About this task
Without the pictures, repeat all of the data exactly as it appears below.

[[ Data below open ]]

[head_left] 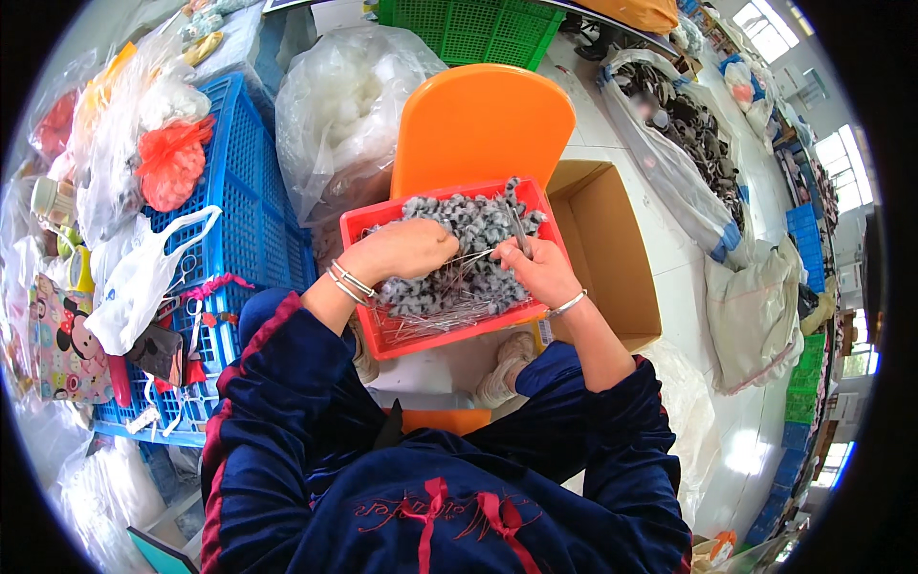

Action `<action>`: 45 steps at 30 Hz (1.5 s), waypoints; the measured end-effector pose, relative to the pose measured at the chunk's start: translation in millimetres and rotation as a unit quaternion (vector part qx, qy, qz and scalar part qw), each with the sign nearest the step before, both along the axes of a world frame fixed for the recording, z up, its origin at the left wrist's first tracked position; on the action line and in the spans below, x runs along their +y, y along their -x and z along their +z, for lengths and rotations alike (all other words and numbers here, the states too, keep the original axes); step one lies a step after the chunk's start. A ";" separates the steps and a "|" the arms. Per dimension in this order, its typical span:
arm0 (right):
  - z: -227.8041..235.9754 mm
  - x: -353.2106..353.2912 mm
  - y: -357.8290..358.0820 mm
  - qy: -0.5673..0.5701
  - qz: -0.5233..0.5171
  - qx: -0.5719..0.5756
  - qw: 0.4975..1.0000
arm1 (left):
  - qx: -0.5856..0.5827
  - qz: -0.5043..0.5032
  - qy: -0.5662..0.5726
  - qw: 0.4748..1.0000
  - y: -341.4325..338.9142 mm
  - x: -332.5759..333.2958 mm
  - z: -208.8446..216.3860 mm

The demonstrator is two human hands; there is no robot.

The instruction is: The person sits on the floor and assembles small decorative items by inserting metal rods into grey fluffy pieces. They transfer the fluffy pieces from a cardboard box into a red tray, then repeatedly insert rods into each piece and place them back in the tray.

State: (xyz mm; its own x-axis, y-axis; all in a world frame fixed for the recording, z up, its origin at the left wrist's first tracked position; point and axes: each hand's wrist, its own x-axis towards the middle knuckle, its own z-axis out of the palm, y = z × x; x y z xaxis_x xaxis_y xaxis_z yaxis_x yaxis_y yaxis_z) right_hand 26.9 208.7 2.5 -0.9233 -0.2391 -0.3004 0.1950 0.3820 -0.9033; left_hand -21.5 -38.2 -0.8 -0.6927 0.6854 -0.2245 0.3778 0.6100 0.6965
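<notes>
On an orange chair (483, 124) rests a red plastic tray (356, 230) filled with grey, fuzzy, mottled pieces (469, 215). Thin metal wires (430, 323) lie in its near part. My left hand (406, 251) is above the tray's left side, fingers curled closed; what they hold is hidden. To its right, my right hand (540, 273) is closed on a slim metal tool (521, 232), whose exact kind I cannot make out. Several thin wires run between the two hands, over the fuzzy pieces.
A blue plastic crate (239, 191) stands at left, with bags and a white carrier bag (143, 287) on it. Behind it sits a clear sack of white stuffing (354, 105). An open cardboard box (607, 249) touches the tray's right. Farther right are sacks (755, 316).
</notes>
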 end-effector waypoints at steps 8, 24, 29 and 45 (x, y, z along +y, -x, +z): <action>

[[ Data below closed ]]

Answer to this exercise
[head_left] 

Action `<action>`: 45 steps at 30 Hz (1.5 s), waypoints; the measured end-effector pose, relative to the pose measured at the chunk's start: translation in millimetres and rotation as a unit quaternion (vector part qx, qy, qz and scalar part qw), each with the sign nearest the step before, both along the axes of a world frame fixed for the recording, z up, its origin at the left wrist's first tracked position; on the action line and in the spans below, x runs along their +y, y along their -x and z along their +z, for lengths and rotations alike (all other words and numbers here, the states too, keep the original axes); step one lies a step after the chunk's start. A ";" separates the steps and a "|" the arms. Per dimension in this order, its typical span:
arm0 (right):
  - z: -227.8041..235.9754 mm
  - x: -353.2106..353.2912 mm
  - y: -357.8290..358.0820 mm
  - qy: -0.5673..0.5701
  - qz: -0.5233..0.5171
  - qx: -0.5719..0.5756
  - qw: 0.4975..1.0000
arm1 (left):
  - qx: -0.5856..0.5827
  - qz: -0.5043..0.5032
  - qy: -0.5662..0.5726
  - qw: 0.4748..1.0000
  - y: -341.4325..338.9142 mm
  - x: -332.5759..333.2958 mm
  - z: -208.8446..216.3860 mm

The demonstrator is two human hands; there is no robot.

The instruction is: The person sits on the floor and assembles small decorative items by inserting metal rods into grey fluffy pieces. They transfer the fluffy pieces from a cardboard box into a red tray, then repeatedly insert rods into each piece and place them back in the tray.

State: (xyz mm; its own x-axis, y-axis; all in a world frame fixed for the recording, z up, its origin at the left wrist's first tracked position; point and axes: each hand's wrist, its own x-axis towards the middle knuckle, its own z-axis out of the palm, y = z × x; x y z xaxis_x xaxis_y xaxis_z yaxis_x yaxis_y yaxis_z) right_hand 26.9 208.7 2.5 -0.9233 -0.2391 -0.3004 0.1950 0.3820 -0.9033; left_hand -21.5 -38.2 -0.8 -0.6927 0.6854 -0.2245 0.3778 0.6100 0.6965
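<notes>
On an orange chair (483, 124) rests a red plastic tray (356, 230) filled with grey, fuzzy, mottled pieces (469, 215). Thin metal wires (430, 323) lie in its near part. My left hand (406, 251) is above the tray's left side, fingers curled closed; what they hold is hidden. To its right, my right hand (540, 273) is closed on a slim metal tool (521, 232), whose exact kind I cannot make out. Several thin wires run between the two hands, over the fuzzy pieces.
A blue plastic crate (239, 191) stands at left, with bags and a white carrier bag (143, 287) on it. Behind it sits a clear sack of white stuffing (354, 105). An open cardboard box (607, 249) touches the tray's right. Farther right are sacks (755, 316).
</notes>
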 end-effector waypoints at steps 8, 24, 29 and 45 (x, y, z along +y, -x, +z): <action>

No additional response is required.